Hi, I have Chiari Malformation that has been overlooked for over 20 years :-(

I believe my symptoms started in 1992 after I suffered a traumatic loss. I had anxiety symptoms and they diagnosed me with anxiety and a heart condition, mitro valve prolapse. Years later they did an ultrasound and said I did not have it. In 1994 & 2009 I was rear ended and suffered whiplash and back pain. I have had numerous symptoms over the years and after trying to deal with doctors just thinking it was a mental problem or a pill problem I decided to just deal with it on my own. Figured everything was allergy or car accident related and that eventually I would loose my mind & be crippled & there was nothing I could do to stop it. On 8/2/15 I developed a cramp in my neck and started having muscle spasms that after a few days started radiating down my arm. I found a primary & made an appointment. I gathered all my MRI reports and labs and when doing so I saw on my 2006 cervical it said Chiari Type 1 Malformation. I looked it up and recognized the symptoms and things started to make sense. So I got a referral from the doctor and got a brain & cervical MRI. Brain MRI said no then cervical said yes with 7mm herniation. I am very blessed to have right away found an amazing specialist, Dr.

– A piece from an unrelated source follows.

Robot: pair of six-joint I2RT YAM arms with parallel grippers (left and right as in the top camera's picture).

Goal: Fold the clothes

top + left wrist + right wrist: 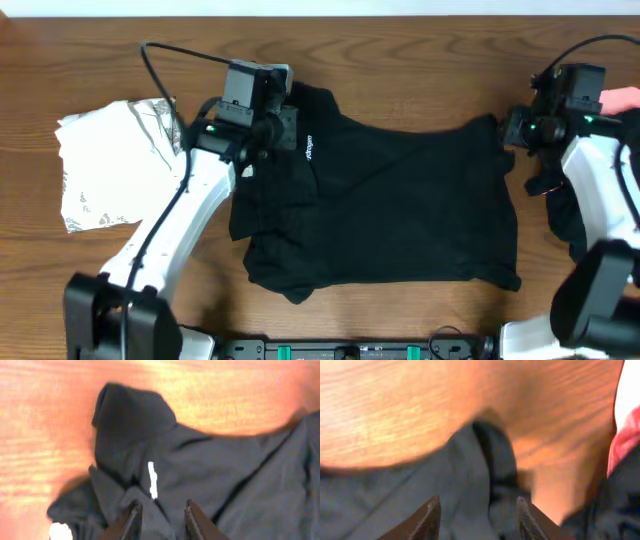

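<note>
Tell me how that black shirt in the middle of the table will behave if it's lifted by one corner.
Probably floppy: the black shirt lies rumpled, its near edge bunched in folds, so it should sag rather than hold shape. Likely light, since the cloth looks thin where it creases. It may drag, not slide, on the wooden table.

The overhead camera is looking straight down on the whole table (420, 40). The left wrist camera is peering closely at the black shirt (400, 200) at its nine o'clock end, the right at its three o'clock end, both sharing it with overhead.
</note>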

Trumble, who is not far from me that has agreed to do my decompression in January so there is hope for me :-)

You are blessed indeed, Jenna :-)

Dear Jenna, I am sorry to hear about your condition, well at least they found out what is wrong with you and now you are going to have an Op...LET US KNOW how you are getting on after the operation please,..i AM WAITING to see the neuro surgeon for a second opinion and reading from all of the people in this forum I think I decided to have an operation with this second neuro surgeon... so I am scare to be honest..but something have to be done..i am not sure if it gone worse if I do not do the operation..I do not know if anyone know about it..I will ask my neuro surgeon as well about it


I hope the neurosurgeon you decide on understands Chiari & it’s sometimes associated conditions. Very important that they have good experience. This is a very serious operation. If you are not on any Facebook support groups you should join. I have learned a lot and it is great for support. So nice to be in a group and truly feel understood. I am on 4 groups on FB and about 4 online communities. Making connections with other Chiarians has been a tremendous help. Best of luck to you and please keep me updated as well.